**TRY IT**
Starting at the first line and ending at the last, repeat the material word for word.

**MATERIAL PROVIDED**
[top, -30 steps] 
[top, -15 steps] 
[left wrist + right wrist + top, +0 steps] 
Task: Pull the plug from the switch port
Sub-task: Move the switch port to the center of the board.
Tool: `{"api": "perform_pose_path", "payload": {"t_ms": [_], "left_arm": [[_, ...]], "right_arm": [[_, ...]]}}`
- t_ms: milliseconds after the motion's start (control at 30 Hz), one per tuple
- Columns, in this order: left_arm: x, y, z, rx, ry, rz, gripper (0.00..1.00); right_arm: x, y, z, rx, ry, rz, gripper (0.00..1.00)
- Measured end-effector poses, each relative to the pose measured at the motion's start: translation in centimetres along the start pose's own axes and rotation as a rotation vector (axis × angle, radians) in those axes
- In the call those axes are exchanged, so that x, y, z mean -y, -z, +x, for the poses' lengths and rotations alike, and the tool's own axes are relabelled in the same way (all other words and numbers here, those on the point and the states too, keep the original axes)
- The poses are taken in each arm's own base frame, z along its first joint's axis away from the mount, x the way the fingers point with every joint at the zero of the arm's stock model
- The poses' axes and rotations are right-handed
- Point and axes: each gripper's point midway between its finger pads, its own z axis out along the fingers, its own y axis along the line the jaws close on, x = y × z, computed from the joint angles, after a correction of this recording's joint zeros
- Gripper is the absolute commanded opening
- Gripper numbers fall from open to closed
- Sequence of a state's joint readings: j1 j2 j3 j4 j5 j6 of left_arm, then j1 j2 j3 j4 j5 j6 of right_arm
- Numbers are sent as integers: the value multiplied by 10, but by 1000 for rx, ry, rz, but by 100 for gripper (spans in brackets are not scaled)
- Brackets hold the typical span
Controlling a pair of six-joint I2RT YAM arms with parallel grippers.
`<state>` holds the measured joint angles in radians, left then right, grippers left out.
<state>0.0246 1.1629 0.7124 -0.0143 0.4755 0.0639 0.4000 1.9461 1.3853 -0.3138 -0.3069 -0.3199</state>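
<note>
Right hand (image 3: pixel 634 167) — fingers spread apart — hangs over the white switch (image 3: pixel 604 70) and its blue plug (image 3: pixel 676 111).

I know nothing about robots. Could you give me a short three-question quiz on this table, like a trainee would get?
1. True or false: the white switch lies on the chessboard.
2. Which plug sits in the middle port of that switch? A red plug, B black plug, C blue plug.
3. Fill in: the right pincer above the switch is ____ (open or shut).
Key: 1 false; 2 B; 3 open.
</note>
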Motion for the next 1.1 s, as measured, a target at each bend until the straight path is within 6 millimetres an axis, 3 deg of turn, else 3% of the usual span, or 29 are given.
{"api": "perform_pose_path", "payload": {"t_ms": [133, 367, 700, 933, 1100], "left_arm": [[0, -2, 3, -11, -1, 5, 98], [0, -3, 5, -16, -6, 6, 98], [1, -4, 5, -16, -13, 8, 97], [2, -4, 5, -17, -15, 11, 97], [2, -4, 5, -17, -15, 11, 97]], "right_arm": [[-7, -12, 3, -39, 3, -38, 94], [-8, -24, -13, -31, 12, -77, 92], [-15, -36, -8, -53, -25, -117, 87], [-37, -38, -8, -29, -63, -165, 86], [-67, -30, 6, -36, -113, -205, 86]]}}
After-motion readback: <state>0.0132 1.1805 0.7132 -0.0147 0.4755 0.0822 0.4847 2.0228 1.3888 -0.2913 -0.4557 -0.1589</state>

**COMPLETED EXERCISE**
[top, -30 steps] 
[top, -15 steps] 
[left wrist + right wrist + top, +0 steps] 
Task: Pull the plug from the switch port
Sub-task: Move the switch port to the center of the board.
Tool: `{"api": "perform_pose_path", "payload": {"t_ms": [_], "left_arm": [[_, ...]], "right_arm": [[_, ...]]}}`
- t_ms: milliseconds after the motion's start (control at 30 Hz), one per tuple
- Columns, in this order: left_arm: x, y, z, rx, ry, rz, gripper (0.00..1.00); right_arm: x, y, z, rx, ry, rz, gripper (0.00..1.00)
- Measured end-effector poses, each relative to the pose measured at the motion's start: translation in centimetres along the start pose's own axes and rotation as a rotation vector (axis × angle, radians) in those axes
- In the call those axes are exchanged, so that x, y, z mean -y, -z, +x, for the poses' lengths and rotations alike, and the tool's own axes are relabelled in the same way (all other words and numbers here, those on the point and the states too, keep the original axes)
- The poses are taken in each arm's own base frame, z along its first joint's axis away from the mount, x the way the fingers point with every joint at the zero of the arm's stock model
- The poses' axes and rotations are right-handed
- Point and axes: each gripper's point midway between its finger pads, its own z axis out along the fingers, its own y axis along the line the jaws close on, x = y × z, computed from the joint angles, after a correction of this recording's joint zeros
- Gripper is the absolute commanded opening
- Gripper numbers fall from open to closed
- Sequence of a state's joint readings: j1 j2 j3 j4 j5 j6 of left_arm, then j1 j2 j3 j4 j5 j6 of right_arm
- Numbers are sent as integers: the value multiplied by 10, but by 1000 for rx, ry, rz, but by 100 for gripper (spans in brackets are not scaled)
- Brackets hold the typical span
Controlling a pair of six-joint I2RT YAM arms with parallel grippers.
`<state>` holds the measured joint angles in radians, left then right, grippers left out.
<state>0.0246 1.1629 0.7124 -0.0143 0.4755 0.0639 0.4000 1.9461 1.3853 -0.3138 -0.3069 -0.3199</state>
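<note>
Right hand (image 3: pixel 634 167) — fingers spread apart — hangs over the white switch (image 3: pixel 604 70) and its blue plug (image 3: pixel 676 111).

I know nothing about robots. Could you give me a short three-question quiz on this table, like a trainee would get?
1. True or false: the white switch lies on the chessboard.
2. Which plug sits in the middle port of that switch? A red plug, B black plug, C blue plug.
3. Fill in: the right pincer above the switch is ____ (open or shut).
Key: 1 false; 2 B; 3 open.
</note>
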Motion for the next 1.1 s, as measured, a target at each bend until the straight path is within 6 millimetres an axis, 3 deg of turn, else 3% of the usual span, or 29 are given.
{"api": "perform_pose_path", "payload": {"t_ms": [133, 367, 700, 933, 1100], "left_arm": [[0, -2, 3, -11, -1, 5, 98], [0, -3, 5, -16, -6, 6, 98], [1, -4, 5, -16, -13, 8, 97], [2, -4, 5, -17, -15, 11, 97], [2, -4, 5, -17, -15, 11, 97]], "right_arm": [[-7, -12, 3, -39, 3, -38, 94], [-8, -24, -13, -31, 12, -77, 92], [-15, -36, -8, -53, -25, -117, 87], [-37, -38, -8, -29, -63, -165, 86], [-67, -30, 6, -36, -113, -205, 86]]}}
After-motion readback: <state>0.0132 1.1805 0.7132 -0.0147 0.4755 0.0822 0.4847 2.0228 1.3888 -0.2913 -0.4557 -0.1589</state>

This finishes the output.